The PMD tests have been adjusted to the additional line in pmd-stats-show.

We have benchmarked a L3-VPN pipeline on top of a VXLAN overlay mesh.
With pure L3 tenant traffic between VMs on different nodes the resulting
netdev dpcls contains N=4 subtables. Each packet traversing the OVS
datapath is subject to dpcls lookup twice due to the tunnel termination.

Disabling the EMC, we have measured a baseline performance (in+out) of ~1.45
Mpps (64 bytes, 10K L4 packet flows). The average number of subtable lookups
per dpcls match is 2.5. With the patch the average number of subtable lookups
per dpcls match is reduced to 1 and the forwarding performance grows by ~50%
to 2.13 Mpps.

Even with EMC enabled, the patch improves the performance by 9% (for 1000 L4
flows) and 34% (for 50K+ L4 flows).

As the actual number of subtables will often be higher in reality, we can
assume that this is at the lower end of the speed-up one can expect from this
optimization. Just running a parallel ping between the VXLAN tunnel endpoints
increases the number of subtables and hence the average number of subtable
lookups from 2.5 to 3.5 on master with a corresponding decrease of throughput
to 1.2 Mpps. With the patch the parallel ping has no impact on average number
of subtable lookups and performance.

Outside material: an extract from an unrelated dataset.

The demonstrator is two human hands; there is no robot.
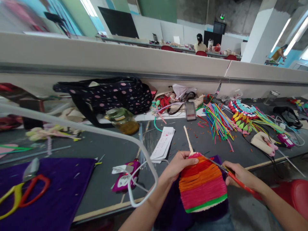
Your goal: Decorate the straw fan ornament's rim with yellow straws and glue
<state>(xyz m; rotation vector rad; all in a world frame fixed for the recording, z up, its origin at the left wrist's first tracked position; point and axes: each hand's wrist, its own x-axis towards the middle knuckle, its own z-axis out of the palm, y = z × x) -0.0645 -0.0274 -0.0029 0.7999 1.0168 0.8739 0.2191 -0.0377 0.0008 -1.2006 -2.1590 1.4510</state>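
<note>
My left hand [178,164] is closed on the top edge of a striped craft piece [203,186], apparently made of fuzzy stems in red, orange, pink and green. A cream stem [188,139] sticks up from its top. In my right hand [242,175] is a pair of scissors [232,176] with red and yellow handles. The blades lie along the piece's upper right edge, pointing toward my left hand; whether they touch it, I cannot tell. Dark purple cloth [168,205] lies beneath the piece, over my lap.
Another pair of scissors [32,184] rests on a purple cloth [64,189] at left. A white bent tube [108,131] crosses the view. Farther back are a jar [122,120], paper slips [163,144], a dark bag [108,96] and coloured stems [218,122]. A low partition runs behind.
</note>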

The performance gain is then ~75%.

Signed-off-by: Jan Scheurich 


---

Changes in v5:
- Rebased to master (commit dd52de45b719)
- Implemented review comments by Daniele

Changes in v4:
- Renamed cpvector back to pvector after Jarno's revert patch 
  http://patchwork.ozlabs.org/patch/657508

Changes in v3:
- Rebased to master (commit 6ef5fa92eb70)
- Updated performance benchmark figures
- Adapted to renamed cpvector API
- Reverted dplcs to using cpvector due to threading issue during flow removal
- Implemented v2 comments by Antonio Fischetti

Changes in v2:
- Rebased to master (commit 3041e1fc9638)
- Take the pmd->flow_mutex during optimization to block out revalidators
  Use trylock in order to not block the PMD thread
- Made in_port an explicit input parameter to fast_path_processing()
- Fixed coding style issues



 lib/dpif-netdev.c | 202 +++---
 tests/pmd.at  |   6 +-
 2 files changed, 181 insertions(+), 27 deletions(-)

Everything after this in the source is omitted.